`bencher.with_inputs()` affects benchmark timing

polarathene commented 7 months ago

While trying Divan I noticed when I added a bench with a heavier input the timing was quite a bit high.
Since I had only used basic benches prior I thought it was my function in bench_values(), yet when I removed it there was still notable overhead.
After removing the mock data function call for input, that overhead was gone.

The docs for with_inputs() imply this should not contribute to timing?:

Generate inputs for the benchmarked function.

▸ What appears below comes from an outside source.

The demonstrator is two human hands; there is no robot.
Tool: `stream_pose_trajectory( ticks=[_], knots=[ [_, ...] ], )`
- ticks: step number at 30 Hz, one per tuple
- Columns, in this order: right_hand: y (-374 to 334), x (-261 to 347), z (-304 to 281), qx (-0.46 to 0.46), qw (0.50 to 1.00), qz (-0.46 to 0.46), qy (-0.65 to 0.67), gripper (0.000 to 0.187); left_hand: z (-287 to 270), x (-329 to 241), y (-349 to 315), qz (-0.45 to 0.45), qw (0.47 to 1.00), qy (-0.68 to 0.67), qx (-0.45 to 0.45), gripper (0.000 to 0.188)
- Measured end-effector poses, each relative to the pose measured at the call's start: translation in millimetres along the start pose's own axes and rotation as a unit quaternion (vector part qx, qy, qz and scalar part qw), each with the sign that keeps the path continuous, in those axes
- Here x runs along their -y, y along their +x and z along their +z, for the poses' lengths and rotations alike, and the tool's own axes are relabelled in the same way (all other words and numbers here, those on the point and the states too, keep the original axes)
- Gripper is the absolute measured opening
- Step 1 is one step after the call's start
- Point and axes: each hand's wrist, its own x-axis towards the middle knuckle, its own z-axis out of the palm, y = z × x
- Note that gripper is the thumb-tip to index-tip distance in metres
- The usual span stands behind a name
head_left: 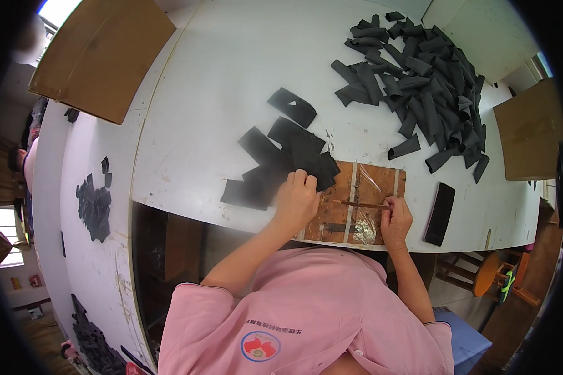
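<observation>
My right hand (pixel 396 222) is closed round one end of a thin brown stick (pixel 368 205), which points left across a worn brown board (pixel 381 178) with pale strips on it. The kind of tool is too small to tell. My left hand (pixel 299 197) has its fingers curled and pressed on the edge of a black flat piece (pixel 308 153), which looks like fabric or foam. That piece lies on a loose overlapping heap of similar black pieces (pixel 259 147), partly over the board's left edge. Another black piece (pixel 292 106) sits just beyond the heap.
A large pile of rolled black tubes (pixel 428 81) covers the table's far right. A dark phone (pixel 440 214) lies right of the board. Cardboard boxes stand at the far left (pixel 106 56) and right (pixel 528 131). More black pieces (pixel 94 209) rest on the left table; a wooden stool (pixel 485 274) stands lower right.
</observation>
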Motion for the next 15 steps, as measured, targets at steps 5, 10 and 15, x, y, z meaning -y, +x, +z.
stream_pose_trajectory(
  ticks=[5,10,15],
  knots=[
    [0,-2,-1,-0.003,1.0,0.009,-0.006,0.007,-25,3,24,-0.111,0.977,-0.184,-0.002,0.026],
    [0,-1,-1,0.002,1.0,0.004,-0.006,0.007,-6,62,92,-0.158,0.971,-0.083,-0.156,0.019],
    [-1,-1,-1,0.007,1.0,0.015,-0.001,0.009,21,76,136,-0.148,0.986,0.057,-0.053,0.025]
  ],
)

Time spent generating inputs does not affect benchmark timing.

$ cargo bench

Timer precision: 10 ns
example                fastest       │ slowest       │ median        │ mean          │ samples │ iters
├─ with_dynamic_input  660.7 ns      │ 1.312 µs      │ 670.7 ns      │ 718.5 ns      │ 100     │ 200
╰─ with_static_input   0.004 ns      │ 0.008 ns      │ 0.004 ns      │ 0.004 ns      │ 100     │ 819200

// benches/example.rs
use divan::{black_box, Bencher};
use std::collections::HashMap;

fn main() {
  divan::main();
}

#[divan::bench]
fn with_dynamic_input(b: Bencher) {
    b.with_inputs(|| {
        mock_data()
    }).bench_values(|_| {
        black_box(42);
    });
}

#[divan::bench]
fn with_static_input(b: Bencher) {
    b.with_inputs(|| {
        42
    }).bench_values(|_| {
        black_box(42);
    });
}

// Something to generate a larger input:
// Actual method randomized fixed length strings

fn mock_data() -> Vec<String> {
    (0..128).map(|_| {
      "divan".to_string()
    }).collect()
}

I've tried to look through the current docs and announcement blogpost, but it's not clear to me why this is happening?

If I instead swap the mock data generator function for one that just sleeps instead of allocates:

use std::{thread, time};

fn wait_a_bit() {
  let delay = time::Duration::from_nanos(500);
  thread::sleep(delay);
}

It will take longer to complete, but does not affect the timing:

Timer precision: 10 ns
example                fastest       │ slowest       │ median        │ mean          │ samples │ iters
├─ with_dynamic_input  0.002 ns      │ 1.747 ns      │ 0.018 ns      │ 0.093 ns      │ 100     │ 409600
╰─ with_static_input   0 ns          │ 0.002 ns      │ 0 ns          │ 0.001 ns      │ 100     │ 819200

It only affects timing when I return the mocked data and the impact scales with the size of the input. I assume it's related to the example description of Drop behaviour here, but I'm not sure how to exclude that overhead.

polarathene commented 7 months ago

I just noticed that compared to the strings example, I was using bench_values() instead of bench_refs(). The latter avoids the overhead.

I assume that you should still be able to bench a method by value without the timing overhead from the input.

nvzqz commented 7 months ago

I was using bench_values() instead of bench_refs(). The latter avoids the overhead.

It appears what's happening is you're dropping Vec<String> in every run of your benchmarked function. The timing taking longer is expected in this case. You would need to forward it back to Divan by returning it. Or use bench_refs(), which does semantically the same (inout argument).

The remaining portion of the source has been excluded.